Her award-nominated titles include the novels Body Farm Z, Contrition and Devil Dragon; the novella Thylacines; and the collection Figments and Fragments: Dark Stories. Her collection Perfect Little Stitches and Other Stories won the Australian Shadows “Best Collected Work” Award, was shortlisted for an Aurealis Award and longlisted for a Bram Stoker.

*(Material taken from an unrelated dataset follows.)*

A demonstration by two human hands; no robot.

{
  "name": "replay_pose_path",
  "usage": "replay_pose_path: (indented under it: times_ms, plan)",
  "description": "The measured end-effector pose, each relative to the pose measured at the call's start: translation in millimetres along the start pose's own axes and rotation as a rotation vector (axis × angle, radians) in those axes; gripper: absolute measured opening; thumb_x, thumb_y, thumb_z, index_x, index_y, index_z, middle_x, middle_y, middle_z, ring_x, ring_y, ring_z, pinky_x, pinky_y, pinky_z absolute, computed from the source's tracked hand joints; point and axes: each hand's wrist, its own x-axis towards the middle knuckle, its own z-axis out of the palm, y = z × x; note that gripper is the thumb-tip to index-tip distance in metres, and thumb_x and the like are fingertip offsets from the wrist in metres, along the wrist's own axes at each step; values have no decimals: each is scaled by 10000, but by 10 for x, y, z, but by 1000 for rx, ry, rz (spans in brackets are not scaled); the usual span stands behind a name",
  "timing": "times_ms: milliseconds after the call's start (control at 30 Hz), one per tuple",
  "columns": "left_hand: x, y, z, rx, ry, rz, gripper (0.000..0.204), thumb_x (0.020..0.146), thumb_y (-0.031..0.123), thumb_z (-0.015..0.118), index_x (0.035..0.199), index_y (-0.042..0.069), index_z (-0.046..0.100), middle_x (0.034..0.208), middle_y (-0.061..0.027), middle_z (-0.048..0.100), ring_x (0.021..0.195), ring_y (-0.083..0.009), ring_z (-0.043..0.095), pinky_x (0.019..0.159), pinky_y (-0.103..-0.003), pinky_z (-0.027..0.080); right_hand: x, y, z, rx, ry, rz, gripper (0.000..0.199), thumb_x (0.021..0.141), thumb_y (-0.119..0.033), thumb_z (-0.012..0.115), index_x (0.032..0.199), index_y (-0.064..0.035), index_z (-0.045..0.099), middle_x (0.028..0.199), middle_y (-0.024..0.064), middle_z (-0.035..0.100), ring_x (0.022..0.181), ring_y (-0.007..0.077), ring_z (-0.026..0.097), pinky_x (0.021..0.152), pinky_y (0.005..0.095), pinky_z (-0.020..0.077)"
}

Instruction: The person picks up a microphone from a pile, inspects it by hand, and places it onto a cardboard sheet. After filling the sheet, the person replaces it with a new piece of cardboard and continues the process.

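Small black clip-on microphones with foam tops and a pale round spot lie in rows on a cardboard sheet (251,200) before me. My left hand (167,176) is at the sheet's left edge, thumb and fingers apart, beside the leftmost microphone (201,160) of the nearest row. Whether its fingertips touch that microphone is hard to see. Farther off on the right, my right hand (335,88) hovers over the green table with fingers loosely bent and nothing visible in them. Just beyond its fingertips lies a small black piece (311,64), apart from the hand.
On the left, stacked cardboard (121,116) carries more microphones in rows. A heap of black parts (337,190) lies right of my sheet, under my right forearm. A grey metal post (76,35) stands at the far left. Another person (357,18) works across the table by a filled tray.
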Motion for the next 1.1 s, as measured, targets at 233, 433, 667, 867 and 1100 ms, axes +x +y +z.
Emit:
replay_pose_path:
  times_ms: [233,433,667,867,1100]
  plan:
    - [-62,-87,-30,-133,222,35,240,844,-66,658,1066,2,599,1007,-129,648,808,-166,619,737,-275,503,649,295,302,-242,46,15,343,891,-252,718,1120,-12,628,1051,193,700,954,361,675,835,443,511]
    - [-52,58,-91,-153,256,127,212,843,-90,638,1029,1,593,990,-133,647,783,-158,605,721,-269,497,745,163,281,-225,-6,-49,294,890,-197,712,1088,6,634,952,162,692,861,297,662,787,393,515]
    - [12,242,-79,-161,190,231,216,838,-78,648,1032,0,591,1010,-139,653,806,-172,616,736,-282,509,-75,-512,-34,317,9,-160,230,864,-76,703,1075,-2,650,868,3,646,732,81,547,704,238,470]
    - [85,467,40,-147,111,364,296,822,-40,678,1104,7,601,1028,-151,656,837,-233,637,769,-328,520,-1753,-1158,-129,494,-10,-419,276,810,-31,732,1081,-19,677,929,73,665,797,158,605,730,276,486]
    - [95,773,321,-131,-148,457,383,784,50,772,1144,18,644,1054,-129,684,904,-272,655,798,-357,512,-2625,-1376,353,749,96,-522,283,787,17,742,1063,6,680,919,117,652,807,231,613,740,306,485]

Deb’s short fiction has appeared in many well-respected magazines such as Aurealis, Midnight Echo, Andromeda Spaceways, and Dimension6. Her fiction has also been shortlisted for numerous Australian Shadows Awards and Aurealis Awards, and included in various “best of” anthologies such as Year’s Best Hardcore Horror.
As editor of the 2019 edition of Midnight Echo, Deb won the Australian Shadows “Best Edited Work” Award. Other credits include TV scripts such as Neighbours, feature articles for national magazines, non-fiction books published by Reed Books and Random House, stage plays and award-winning medical writing. Visit Deb at http://deborahsheldon.wordpress.com
Q: Welcome! First off, if you could tell a little bit about yourself and what types of stories you enjoy writing as well as which genre(s) you write in?
A: I’m married and we have a son at university. We live in Melbourne, Australia. I’ve been a professional writer for 35 years, and currently write across the darker spectrum of horror, crime and noir.
Lately, I’ve been experimenting with horror subgenres such as phantasmagoria and magic realism. I particularly enjoy writing action-adventure horror because these stories pose interesting technical challenges. For example, dynamic scenes often require ‘storyboard’ drawings to help keep track of characters and various moving parts. Nothing fancy – just stick figures and a quickly-scribbled compass for orientation. Further, an action scene can easily become melodramatic, devolve into a laundry list of verbs, or suffer from hyperbole. It’s a lot to micromanage and I happily obsess over the details.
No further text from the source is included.